** INSTRUCTIONS FOR THE TASK **
The answer must consist solely of the lines below starting at the one containing "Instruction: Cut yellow" and ending at the one containing "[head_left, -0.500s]", repeated exactly, with both ends included and all pictures omitted.

** TASK DATA **
┌──

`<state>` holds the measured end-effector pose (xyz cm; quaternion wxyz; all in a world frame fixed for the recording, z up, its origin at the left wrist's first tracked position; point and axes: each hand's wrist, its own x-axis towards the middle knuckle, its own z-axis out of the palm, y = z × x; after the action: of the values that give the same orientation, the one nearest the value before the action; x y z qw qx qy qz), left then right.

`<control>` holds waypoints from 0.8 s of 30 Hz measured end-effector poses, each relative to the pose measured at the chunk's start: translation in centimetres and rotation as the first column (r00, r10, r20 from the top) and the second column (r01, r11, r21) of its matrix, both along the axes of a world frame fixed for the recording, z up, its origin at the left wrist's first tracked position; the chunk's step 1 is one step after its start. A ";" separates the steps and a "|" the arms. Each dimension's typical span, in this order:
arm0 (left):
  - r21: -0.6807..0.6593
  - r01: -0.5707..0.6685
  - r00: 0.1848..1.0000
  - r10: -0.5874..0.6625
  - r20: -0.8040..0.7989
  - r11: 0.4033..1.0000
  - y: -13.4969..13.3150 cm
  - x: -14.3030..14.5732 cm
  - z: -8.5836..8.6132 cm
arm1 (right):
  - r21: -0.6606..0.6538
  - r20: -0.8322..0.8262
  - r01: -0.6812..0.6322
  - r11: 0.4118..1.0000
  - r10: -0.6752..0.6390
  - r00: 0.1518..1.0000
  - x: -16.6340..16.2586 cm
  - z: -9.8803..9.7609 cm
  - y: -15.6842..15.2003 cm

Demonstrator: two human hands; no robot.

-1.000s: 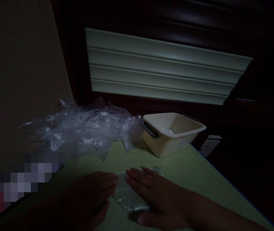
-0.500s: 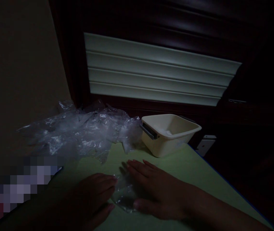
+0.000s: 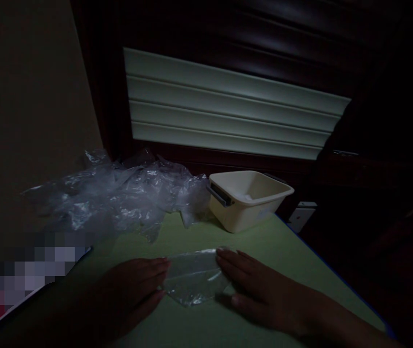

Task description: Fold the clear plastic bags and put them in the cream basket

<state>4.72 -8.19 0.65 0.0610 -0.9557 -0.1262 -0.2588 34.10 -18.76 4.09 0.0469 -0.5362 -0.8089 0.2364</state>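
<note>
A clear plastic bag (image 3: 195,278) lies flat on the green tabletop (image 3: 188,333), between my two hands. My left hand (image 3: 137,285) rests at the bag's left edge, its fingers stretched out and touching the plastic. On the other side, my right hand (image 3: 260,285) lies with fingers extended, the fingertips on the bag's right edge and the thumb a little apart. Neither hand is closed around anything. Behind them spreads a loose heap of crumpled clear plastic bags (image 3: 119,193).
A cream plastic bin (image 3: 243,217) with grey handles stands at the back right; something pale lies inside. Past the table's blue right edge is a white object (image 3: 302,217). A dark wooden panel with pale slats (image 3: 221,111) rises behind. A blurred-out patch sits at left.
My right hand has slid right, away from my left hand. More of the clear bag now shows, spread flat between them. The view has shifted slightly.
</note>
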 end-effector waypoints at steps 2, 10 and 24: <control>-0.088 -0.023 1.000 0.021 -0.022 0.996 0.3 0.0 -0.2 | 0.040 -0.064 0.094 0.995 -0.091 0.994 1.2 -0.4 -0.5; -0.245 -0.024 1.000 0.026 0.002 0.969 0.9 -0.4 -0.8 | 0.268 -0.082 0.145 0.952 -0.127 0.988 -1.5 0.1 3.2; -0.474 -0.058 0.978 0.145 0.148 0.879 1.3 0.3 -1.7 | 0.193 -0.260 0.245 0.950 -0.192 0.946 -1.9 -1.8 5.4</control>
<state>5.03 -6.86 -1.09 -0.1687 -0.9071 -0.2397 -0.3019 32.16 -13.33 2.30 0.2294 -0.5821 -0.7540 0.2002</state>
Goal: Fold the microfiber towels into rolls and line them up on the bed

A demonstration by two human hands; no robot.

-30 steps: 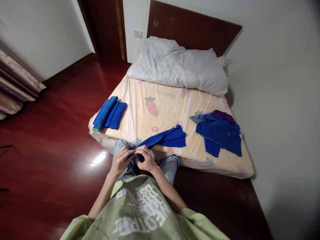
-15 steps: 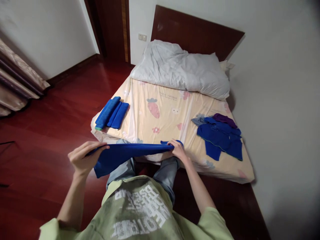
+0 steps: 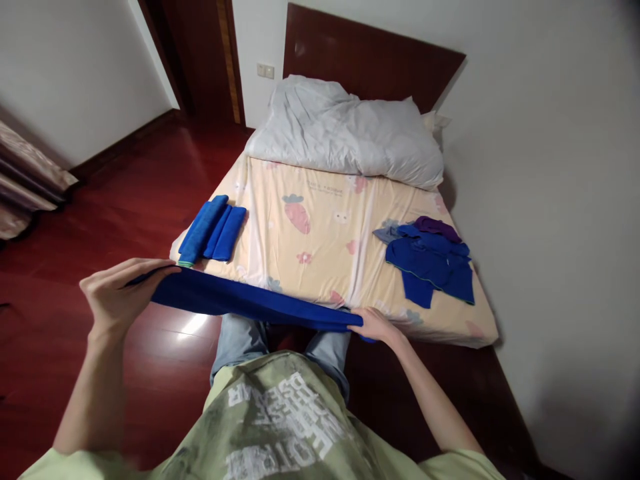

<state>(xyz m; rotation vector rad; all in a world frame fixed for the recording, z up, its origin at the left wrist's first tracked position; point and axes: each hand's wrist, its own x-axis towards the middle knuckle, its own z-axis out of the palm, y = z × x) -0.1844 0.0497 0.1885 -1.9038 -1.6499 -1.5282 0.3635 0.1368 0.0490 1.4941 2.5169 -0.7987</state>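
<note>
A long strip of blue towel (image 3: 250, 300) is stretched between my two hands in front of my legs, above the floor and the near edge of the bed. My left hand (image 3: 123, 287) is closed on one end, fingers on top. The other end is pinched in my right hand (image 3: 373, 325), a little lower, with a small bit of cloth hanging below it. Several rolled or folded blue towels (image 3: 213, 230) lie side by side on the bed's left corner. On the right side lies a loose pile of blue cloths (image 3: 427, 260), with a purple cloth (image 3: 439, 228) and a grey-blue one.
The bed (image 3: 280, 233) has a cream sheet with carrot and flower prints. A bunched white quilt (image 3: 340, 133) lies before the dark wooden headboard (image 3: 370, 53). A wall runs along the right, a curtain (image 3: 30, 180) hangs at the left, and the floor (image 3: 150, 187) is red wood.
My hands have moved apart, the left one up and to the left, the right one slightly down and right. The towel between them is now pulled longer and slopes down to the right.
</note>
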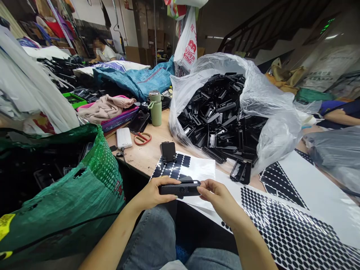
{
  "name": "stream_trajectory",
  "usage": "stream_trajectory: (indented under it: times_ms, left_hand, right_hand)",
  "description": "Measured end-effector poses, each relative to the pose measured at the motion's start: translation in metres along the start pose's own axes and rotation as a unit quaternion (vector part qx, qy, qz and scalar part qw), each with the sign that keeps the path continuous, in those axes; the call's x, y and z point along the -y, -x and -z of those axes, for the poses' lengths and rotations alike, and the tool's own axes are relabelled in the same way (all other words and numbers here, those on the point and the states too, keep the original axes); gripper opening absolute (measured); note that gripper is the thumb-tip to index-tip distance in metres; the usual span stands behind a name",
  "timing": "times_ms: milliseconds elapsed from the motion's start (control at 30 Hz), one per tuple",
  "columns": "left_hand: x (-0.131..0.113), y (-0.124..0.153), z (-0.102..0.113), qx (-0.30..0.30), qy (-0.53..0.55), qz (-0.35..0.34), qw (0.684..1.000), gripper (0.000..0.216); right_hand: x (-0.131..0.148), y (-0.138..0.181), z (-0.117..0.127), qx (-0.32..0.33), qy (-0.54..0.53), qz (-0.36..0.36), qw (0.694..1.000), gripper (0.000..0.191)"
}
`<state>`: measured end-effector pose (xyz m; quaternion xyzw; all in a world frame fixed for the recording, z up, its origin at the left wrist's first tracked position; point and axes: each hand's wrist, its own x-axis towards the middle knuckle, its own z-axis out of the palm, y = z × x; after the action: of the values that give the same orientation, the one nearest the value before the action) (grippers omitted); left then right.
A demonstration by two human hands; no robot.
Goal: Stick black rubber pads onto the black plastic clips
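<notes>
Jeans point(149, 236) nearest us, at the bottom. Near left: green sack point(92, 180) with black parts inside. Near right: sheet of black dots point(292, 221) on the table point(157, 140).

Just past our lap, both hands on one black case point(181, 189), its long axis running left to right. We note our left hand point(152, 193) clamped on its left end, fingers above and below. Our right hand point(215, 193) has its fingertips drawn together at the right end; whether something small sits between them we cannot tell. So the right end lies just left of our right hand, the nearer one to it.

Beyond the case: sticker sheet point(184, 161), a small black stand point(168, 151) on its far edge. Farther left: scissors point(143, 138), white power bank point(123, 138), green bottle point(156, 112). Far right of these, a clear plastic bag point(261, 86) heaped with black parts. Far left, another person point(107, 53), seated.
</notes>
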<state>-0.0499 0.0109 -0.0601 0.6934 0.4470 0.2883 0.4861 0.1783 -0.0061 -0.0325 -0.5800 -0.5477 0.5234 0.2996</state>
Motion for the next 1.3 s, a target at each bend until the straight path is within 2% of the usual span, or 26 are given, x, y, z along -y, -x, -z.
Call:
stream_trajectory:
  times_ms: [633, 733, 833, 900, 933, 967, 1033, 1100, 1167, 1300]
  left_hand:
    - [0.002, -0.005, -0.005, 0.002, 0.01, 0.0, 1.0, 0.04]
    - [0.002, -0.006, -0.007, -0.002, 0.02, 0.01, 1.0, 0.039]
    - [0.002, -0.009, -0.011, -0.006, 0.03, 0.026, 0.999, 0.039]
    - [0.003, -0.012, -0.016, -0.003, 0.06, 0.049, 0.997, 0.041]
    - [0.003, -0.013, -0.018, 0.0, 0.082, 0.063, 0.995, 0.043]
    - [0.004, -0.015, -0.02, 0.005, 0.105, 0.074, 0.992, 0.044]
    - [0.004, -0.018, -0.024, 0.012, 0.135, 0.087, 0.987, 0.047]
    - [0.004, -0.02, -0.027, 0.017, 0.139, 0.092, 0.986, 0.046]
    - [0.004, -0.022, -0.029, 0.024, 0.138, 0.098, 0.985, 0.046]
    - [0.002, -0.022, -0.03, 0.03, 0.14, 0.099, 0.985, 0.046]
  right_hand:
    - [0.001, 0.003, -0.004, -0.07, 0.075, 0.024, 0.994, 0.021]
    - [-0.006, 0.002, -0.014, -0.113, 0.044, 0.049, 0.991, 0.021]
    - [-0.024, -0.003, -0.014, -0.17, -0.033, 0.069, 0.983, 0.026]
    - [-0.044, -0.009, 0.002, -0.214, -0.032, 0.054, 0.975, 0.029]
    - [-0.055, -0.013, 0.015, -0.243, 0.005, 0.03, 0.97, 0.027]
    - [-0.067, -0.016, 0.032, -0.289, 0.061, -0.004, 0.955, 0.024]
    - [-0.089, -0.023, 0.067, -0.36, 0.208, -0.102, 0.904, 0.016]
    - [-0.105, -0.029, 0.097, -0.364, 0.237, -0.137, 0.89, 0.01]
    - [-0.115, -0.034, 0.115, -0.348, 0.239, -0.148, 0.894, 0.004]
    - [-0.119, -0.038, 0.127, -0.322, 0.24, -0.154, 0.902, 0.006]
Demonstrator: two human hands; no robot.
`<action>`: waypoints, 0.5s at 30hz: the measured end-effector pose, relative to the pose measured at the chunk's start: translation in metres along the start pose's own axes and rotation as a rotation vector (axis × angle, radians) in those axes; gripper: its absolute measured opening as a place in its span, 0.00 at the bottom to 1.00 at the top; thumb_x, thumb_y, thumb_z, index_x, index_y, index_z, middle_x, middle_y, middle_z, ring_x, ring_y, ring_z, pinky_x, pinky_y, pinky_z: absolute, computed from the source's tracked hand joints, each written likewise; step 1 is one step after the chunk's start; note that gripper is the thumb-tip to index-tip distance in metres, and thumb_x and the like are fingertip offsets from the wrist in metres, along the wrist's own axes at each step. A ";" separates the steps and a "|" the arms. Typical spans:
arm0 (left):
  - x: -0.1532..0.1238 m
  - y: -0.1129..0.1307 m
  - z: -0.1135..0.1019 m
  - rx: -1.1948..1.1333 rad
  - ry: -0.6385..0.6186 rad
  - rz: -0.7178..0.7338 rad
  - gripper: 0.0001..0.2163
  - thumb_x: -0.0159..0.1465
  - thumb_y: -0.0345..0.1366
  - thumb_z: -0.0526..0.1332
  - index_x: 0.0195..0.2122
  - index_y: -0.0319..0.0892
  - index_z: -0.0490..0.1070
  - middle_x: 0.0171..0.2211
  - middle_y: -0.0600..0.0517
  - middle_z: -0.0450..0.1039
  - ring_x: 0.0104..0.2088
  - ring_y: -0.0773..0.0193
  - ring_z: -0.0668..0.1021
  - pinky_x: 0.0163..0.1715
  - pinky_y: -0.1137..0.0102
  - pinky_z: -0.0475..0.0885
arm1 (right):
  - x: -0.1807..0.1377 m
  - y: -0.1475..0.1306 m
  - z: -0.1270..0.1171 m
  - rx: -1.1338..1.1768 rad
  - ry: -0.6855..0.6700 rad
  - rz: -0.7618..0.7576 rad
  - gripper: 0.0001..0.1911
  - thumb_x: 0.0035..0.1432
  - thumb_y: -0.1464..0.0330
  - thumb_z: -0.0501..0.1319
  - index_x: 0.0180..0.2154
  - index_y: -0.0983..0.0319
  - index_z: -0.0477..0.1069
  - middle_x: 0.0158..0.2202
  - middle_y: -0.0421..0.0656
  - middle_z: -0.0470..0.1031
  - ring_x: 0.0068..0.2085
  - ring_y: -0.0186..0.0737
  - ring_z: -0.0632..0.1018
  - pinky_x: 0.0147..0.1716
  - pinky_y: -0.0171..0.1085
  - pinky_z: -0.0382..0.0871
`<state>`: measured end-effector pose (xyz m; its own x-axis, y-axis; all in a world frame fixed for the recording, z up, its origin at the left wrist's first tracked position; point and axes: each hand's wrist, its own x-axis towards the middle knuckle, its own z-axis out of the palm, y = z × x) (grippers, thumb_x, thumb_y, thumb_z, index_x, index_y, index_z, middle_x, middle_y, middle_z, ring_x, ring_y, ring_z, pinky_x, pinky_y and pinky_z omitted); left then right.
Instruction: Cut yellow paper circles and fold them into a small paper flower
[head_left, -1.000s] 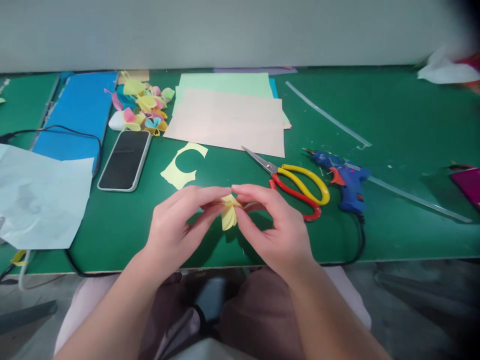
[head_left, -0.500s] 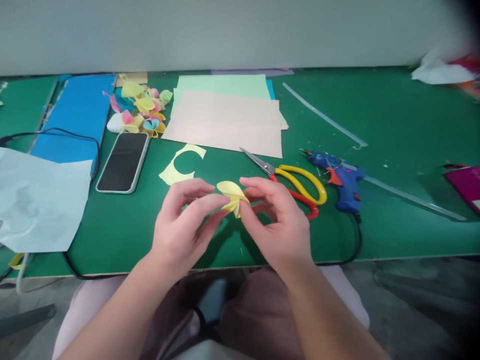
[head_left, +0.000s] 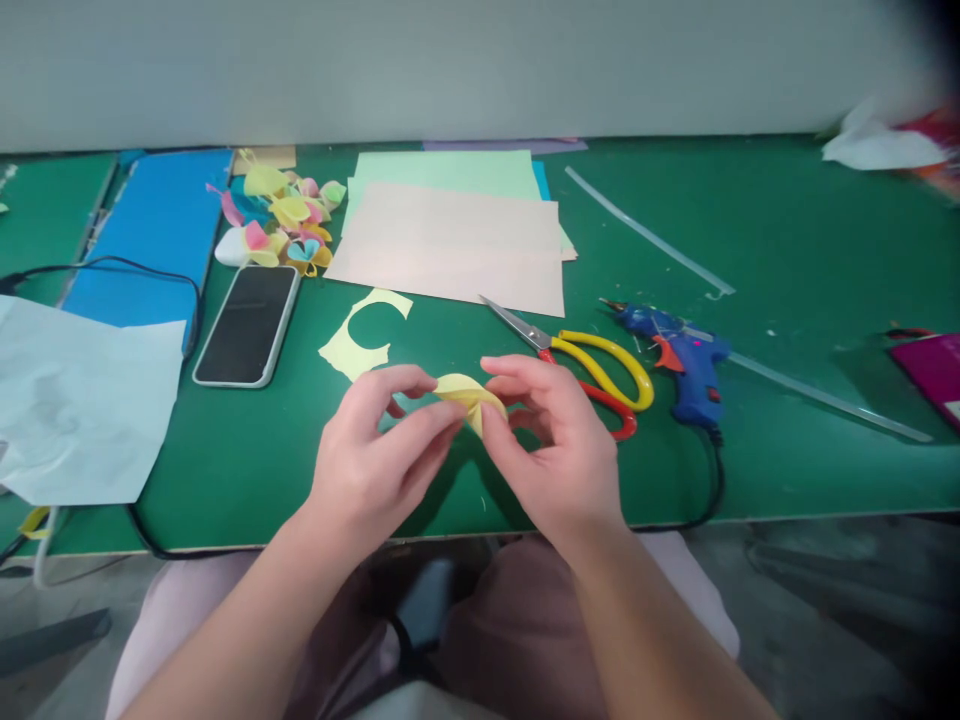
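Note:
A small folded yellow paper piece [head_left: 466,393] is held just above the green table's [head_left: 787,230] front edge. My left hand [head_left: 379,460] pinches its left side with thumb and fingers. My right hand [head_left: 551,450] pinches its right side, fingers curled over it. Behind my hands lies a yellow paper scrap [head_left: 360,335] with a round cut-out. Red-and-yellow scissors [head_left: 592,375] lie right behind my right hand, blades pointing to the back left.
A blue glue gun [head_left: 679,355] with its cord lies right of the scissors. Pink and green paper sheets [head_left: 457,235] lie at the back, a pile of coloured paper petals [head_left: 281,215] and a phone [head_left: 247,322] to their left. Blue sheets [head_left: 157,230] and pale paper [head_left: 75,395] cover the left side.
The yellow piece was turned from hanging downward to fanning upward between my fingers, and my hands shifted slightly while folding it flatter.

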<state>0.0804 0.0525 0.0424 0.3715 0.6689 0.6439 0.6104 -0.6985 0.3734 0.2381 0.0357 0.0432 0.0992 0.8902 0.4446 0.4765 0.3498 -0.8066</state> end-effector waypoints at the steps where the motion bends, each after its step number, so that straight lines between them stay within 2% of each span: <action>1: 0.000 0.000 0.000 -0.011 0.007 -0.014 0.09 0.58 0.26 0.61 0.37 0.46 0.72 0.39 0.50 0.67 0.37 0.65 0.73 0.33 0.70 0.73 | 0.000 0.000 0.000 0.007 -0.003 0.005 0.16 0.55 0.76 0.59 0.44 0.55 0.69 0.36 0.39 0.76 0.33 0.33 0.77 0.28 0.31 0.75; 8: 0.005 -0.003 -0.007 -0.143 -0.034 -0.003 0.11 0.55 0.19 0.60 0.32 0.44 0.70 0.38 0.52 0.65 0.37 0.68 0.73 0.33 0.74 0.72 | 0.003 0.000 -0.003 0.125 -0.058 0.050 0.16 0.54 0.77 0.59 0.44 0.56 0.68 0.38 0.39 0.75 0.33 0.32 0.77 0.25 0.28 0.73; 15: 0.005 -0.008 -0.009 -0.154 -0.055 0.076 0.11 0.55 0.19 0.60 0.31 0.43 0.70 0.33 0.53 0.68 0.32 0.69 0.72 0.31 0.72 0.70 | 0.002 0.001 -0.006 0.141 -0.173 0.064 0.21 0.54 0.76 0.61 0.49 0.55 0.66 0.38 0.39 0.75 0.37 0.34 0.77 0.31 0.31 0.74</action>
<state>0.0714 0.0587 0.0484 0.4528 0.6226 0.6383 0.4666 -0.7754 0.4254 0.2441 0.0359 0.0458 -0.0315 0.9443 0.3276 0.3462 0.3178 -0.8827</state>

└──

** OUTPUT BELOW **
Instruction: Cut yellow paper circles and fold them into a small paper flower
[head_left, -1.000s] 
[head_left, -0.500s] 

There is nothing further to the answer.